- (2022/6/20) We are invited to present our method at the CVPR 2022 VizWiz Grand Challenge Workshop
- (2022/5/13) Great! We are the winner of the ORBIT Few-Shot Object Recognition Challenge
In this work, we present the winning solution for ORBIT Few-Shot Video Object Recognition Challenge 2022. Built upon the ProtoNet baseline, the performance of our method is improved with three effective techniques. These techniques include the embedding adaptation, the uniform video clip sampler and the invalid frame detection. In addition, we re-factor and re-implement the official codebase to encourage modularity, compatibility and improved performance. Our implementation accelerates the data loading in both training and testing.
Team name: canada_goose
Team members
- Li Gu
- Zhixiang Chi*
- Huan Liu*
- Yuanhao Yu
- Yang Wang
- Jin Tang
* denotes equal contribution.
Contact
If you use the code in this repo, please cite the following bib entries:
@article{gu2022improving,
title={Improving protonet for few-shot video object recognition: Winner of orbit challenge 2022},
author={Gu, Li and Chi, Zhixiang and Liu, Huan and Yu, Yuanhao and Wang, Yang},
journal={arXiv preprint arXiv:2210.00174},
year={2022}
}
ProtoNet aims to produce class prototypes from the support data samples at the personalization stage, and the query data samples can be classified by directly comparing their embeddings with the prototypes using a similarity metric at the recognization stage. Due to the characteristics of the ORBIT-dataset, there are several reasons that hinder the generation of high-quality prototypes. First, due to the distribution shift between support and query videos (clean vs. clutter), using the same backbone to extract clip features from both two sets is sub-optimal. Second, each user's videos are collected from limited scenes, which results in similar background or multiple target user-specific objects issue. Thirdly, there are dramatic appearance changes across each support video sequence, and some frames suffer from "object_not_present_issue". Thus, randomly sampled clips from support video sequences will not contribute comprehensive information on prototypes.
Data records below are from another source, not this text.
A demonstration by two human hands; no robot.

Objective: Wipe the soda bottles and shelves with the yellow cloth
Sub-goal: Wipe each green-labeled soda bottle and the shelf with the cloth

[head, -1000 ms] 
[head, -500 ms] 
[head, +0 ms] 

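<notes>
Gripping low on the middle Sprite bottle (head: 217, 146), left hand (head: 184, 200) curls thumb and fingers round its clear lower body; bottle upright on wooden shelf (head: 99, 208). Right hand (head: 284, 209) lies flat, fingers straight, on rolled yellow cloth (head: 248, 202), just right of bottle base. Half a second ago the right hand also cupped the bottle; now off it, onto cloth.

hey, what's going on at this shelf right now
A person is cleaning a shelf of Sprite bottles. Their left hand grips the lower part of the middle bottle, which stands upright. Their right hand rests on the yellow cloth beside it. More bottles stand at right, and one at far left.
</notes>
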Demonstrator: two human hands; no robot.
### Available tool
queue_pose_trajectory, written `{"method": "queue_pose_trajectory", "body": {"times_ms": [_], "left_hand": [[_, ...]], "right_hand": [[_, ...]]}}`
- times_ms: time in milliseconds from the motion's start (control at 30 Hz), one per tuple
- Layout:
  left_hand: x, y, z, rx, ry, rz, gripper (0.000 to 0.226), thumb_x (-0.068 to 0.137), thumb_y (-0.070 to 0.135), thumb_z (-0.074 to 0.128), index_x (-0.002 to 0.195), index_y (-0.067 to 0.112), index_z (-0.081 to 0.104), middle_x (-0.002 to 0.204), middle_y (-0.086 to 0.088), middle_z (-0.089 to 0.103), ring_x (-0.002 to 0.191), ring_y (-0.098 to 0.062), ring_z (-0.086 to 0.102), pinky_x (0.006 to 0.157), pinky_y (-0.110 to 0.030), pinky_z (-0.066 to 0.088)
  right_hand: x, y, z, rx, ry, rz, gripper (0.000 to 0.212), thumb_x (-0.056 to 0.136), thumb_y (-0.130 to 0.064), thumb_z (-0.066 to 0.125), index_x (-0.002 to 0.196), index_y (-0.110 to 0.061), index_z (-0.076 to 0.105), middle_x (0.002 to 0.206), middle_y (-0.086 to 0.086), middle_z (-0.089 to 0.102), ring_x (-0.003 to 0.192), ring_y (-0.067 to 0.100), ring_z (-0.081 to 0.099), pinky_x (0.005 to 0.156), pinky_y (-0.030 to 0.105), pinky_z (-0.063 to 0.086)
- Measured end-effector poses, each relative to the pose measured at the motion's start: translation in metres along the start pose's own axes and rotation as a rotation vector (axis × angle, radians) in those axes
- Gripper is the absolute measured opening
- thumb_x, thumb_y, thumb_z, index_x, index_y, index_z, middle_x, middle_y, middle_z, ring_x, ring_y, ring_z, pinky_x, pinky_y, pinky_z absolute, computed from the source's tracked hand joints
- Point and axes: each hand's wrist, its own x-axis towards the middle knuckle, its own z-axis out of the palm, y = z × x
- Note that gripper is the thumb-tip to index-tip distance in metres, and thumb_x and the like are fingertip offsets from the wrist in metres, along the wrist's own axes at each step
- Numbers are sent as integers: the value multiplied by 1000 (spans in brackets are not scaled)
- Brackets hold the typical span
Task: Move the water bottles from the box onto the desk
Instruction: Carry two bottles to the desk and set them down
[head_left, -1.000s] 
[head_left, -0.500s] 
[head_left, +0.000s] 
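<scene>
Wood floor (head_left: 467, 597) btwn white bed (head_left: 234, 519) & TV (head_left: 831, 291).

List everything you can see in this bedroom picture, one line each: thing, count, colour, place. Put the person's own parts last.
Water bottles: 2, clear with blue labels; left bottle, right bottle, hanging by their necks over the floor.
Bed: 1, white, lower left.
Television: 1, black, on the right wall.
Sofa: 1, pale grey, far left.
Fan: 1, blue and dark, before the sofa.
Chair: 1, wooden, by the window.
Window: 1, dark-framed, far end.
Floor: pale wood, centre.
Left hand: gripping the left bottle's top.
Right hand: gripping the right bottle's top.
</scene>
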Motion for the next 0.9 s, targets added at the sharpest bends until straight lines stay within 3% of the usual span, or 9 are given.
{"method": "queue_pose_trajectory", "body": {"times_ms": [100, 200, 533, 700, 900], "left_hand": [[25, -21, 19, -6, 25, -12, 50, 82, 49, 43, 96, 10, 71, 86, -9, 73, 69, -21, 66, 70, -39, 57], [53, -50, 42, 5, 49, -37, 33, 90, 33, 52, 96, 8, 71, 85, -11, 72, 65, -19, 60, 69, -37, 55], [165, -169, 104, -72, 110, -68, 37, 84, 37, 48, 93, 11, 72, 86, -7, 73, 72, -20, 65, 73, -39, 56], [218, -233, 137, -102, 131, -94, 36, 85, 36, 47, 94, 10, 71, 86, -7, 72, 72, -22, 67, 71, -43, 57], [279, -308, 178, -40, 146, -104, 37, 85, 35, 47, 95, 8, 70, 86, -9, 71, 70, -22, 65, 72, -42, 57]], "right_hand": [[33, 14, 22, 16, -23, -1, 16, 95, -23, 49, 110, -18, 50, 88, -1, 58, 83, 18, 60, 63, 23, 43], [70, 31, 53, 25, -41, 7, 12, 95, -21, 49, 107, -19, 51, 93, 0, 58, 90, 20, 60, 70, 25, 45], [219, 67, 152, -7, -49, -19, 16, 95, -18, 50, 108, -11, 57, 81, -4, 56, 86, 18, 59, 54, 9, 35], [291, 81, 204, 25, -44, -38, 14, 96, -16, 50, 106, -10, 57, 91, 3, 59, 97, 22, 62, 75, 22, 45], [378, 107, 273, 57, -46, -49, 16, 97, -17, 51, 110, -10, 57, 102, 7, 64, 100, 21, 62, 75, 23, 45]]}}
To make the few-shot learner build high-quality prototypes at the personalization stage, we develop three techniques on top of the ProtoNet baseline method. The pipeline is shown in Figure 1.
Fig.1 Overview of our proposed method.
-
During both training and testing, we add one transformer encoder block on prototypes, a similar idea from FEAT, CVPR2020. It can make each object's prototype adapted to the specific episode and highlight their most discriminative representation for a specific user. Also, the transformer encoder block can map support features (clean) to the space close to the query's (clutter) and help alleviate the distribution shift.
-
During testing, we replace the random support clip sampler by the uniform sampler to achieve higher temporal coverages. We firstly split each support video sequence into multiple fix-sized and non-overlapped clip candidates following ORBIT codebase, and then evenly split clip candidates into non-overlapped chunks. Each chunk has same number of clip candidates. At last, we sample one clip from each chunk. Figure 2 demonstrates the details.
-
During testing, we apply an edge detector on each sampled support frame and set a empirical threshold to determine whether the frame contains objects. Specifically, if more than half of the frames from one clip are identified with "object_not_present_issue", that clip will be removed.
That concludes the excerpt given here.